Thoughts on Some Names in Robert Graves' 'Seven Days in New Crete'
The Moon, the White Goddess herself, proclaims a savage truth:
The only permanence is impermanence.
This is the theme of British poet-novelist Robert Graves' 1949 utopian-dystopian novel of the Goddess-worshiping future, Seven Days in New Crete (published in the US as Watch the North Wind Rise). In it, he creates the ideal civilization of the eco-matriarchal future: Goddess-centered, socially stable, ecologically sustainable. Then he destroys it.
Impermanence is the only permanence.
The Goddess, you see—whose very nature is dynamism—has grown weary of the stagnation inherent in her perfect pagan society of the future.
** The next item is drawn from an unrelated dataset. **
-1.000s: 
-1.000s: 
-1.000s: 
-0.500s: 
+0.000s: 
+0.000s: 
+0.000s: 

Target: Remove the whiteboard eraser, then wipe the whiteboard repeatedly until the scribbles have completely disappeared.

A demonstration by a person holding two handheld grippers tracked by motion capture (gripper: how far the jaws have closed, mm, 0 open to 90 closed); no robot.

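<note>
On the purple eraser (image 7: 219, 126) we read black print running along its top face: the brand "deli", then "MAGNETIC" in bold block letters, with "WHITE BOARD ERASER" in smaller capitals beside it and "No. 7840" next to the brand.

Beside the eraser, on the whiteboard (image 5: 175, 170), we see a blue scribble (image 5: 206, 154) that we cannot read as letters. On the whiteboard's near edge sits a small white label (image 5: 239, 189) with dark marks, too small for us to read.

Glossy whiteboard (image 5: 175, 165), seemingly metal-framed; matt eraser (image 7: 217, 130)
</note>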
So she calls up a messy agent of instability from the messy past—Robert Graves himself—to plant a seed of life-giving chaos in a future that has become terminally tidy.
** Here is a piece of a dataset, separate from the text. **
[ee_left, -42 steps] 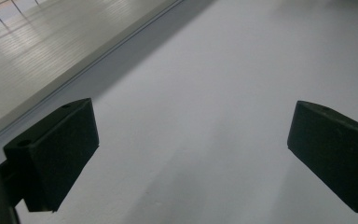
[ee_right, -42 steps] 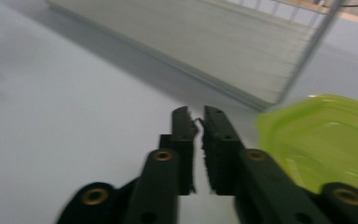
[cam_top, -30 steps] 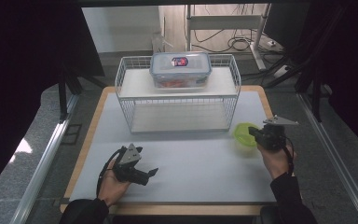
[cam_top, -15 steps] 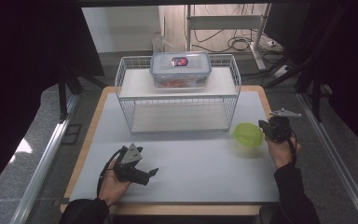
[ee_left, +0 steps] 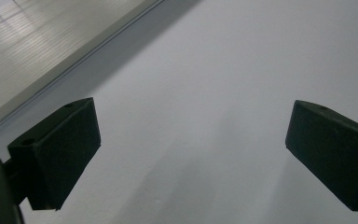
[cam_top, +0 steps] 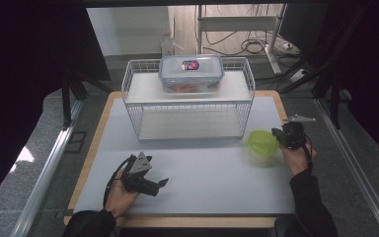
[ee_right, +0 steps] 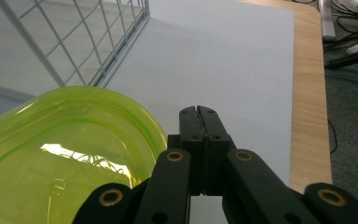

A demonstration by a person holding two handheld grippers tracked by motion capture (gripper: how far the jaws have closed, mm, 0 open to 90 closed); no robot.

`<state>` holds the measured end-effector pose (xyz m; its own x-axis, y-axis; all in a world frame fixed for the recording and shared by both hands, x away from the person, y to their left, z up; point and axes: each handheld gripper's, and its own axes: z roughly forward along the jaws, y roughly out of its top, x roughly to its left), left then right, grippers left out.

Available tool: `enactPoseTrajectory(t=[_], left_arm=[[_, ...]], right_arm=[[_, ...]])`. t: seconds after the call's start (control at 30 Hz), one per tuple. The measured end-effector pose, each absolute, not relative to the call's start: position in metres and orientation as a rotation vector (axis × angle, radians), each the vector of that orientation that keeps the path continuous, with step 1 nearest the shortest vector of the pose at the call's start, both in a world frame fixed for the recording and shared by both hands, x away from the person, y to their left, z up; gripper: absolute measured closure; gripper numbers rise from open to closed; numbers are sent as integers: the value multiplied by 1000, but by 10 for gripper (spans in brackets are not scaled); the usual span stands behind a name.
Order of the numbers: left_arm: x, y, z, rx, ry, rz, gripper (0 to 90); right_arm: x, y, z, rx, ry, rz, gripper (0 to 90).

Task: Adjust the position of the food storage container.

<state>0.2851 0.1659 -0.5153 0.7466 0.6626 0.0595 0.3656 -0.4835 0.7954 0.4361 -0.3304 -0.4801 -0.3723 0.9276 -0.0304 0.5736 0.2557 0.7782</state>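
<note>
The left gripper (cam_top: 150, 183) lay low over the near left part of the grey mat (cam_top: 212, 168), held in the person's left hand (cam_top: 121, 190), its grey plate on top and a cable trailing behind. In the left gripper view its jaws stood wide apart, released, with bare mat between them.

Farther back, in the middle, a white wire rack (cam_top: 190, 106) stood on the mat. On its upper shelf sat a clear box (cam_top: 191, 74) with a blue-edged lid and a dark label; something reddish showed inside, too blurred to name.

To the right of the rack's near corner a green bowl (cam_top: 262, 142) rested on the mat. The right gripper (cam_top: 282, 136), held in the right hand (cam_top: 296, 158), was just beside the bowl's right rim. In the right gripper view its jaws were clenched together on nothing, the tips over the mat just past the bowl's (ee_right: 70, 154) edge; whether they touched the rim I cannot tell. The table's wooden edge (ee_right: 310, 107) ran along the far right.
</note>
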Motion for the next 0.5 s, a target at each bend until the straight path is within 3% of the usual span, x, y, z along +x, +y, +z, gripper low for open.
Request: enactPoseTrajectory(t=[0.5], left_arm=[[285,164,-516,2137,767,454,32]], right_arm=[[417,-320,-479,1376,2099,987,900]])
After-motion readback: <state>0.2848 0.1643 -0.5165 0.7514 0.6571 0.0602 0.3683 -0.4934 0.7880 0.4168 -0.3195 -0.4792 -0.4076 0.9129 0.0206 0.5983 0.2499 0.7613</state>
Robert Graves was something of an outlier in “20th” century English literature: deeply (if crankily) religious in an anti-religious age, anti-modernist in an age of modernity, a New Pagan voice before the rise of the New Paganisms.
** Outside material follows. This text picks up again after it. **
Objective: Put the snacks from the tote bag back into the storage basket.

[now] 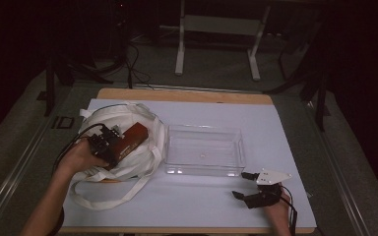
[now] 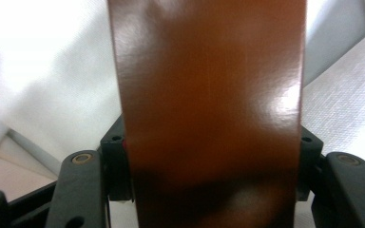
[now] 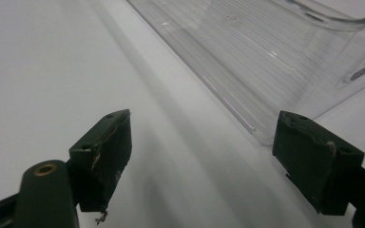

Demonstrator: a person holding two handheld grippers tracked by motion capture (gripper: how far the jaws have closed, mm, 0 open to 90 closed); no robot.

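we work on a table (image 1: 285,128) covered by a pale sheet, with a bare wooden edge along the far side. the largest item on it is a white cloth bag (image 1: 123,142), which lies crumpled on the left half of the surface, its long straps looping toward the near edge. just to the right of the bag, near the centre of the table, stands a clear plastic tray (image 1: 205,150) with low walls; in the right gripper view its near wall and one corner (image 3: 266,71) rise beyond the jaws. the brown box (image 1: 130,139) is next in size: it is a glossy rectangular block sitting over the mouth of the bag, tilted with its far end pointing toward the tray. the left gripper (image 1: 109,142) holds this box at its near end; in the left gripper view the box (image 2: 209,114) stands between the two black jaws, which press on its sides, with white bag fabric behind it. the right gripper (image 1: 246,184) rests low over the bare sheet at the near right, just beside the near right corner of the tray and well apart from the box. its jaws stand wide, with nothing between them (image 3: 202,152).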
In Seven Days in New Crete, as in Robert Graves' life as a whole, there are two important characters: Graves himself and the Goddess, whom he thought of as being temporarily incarnate in whichever woman he happened to be in love with at the time. (Just how psychologically healthy such a psycho-dynamic may or may not be, I leave to the reader to decide.) In the novel, the Robert Graves character appears as poet Edward Venn-Thomas, and the White Goddess as (among others) his former love-hate interest Erica Yvonne Turner. (“Only these days I don't use the 'Yvonne'” she says.)
Graves has chosen these names carefully. Though they look like regular names on the surface, they are anything but. As a poet, Graves always insists on verbal precision, even when, as here, it is cunningly cloaked in the ordinary.
(The novel is filled with little jokes of this sort for those who have the linguistic savvy to recognize them. The Israeli anthropologist who provides the initial impetus for what, in the end, becomes the New Cretan civilization—remember that the state of Israel was founded in 1947, only two years before the publication of 7D—is named ben Yeshu: “son of Jesus”!)
I always tell students that Seven Days in New Crete is The White Goddess in novel form, and much that reads mysteriously in the former is handily elucidated in the latter. As it happens, both Erica and Yvonne allude to the sacred Tree Calendar which lies at the very heart of TWG. Erica is Latin for “heather,” and Yvonne derives ultimately from the French word for “yew." These sacred trees represent, respectively, the Goddess in her orgiastic, erotic Springtime character and her death-dealing (though promising rebirth) Winter persona.
The only constant is constant change. This truth the Lady of the Moon, “that nightly changes in her circled orb,” embodies. She is, indeed, the epitome of the shape-shifter: the Turner. Hence Erica Yvonne Turner: she who changes form, alternately life-giving and deadly.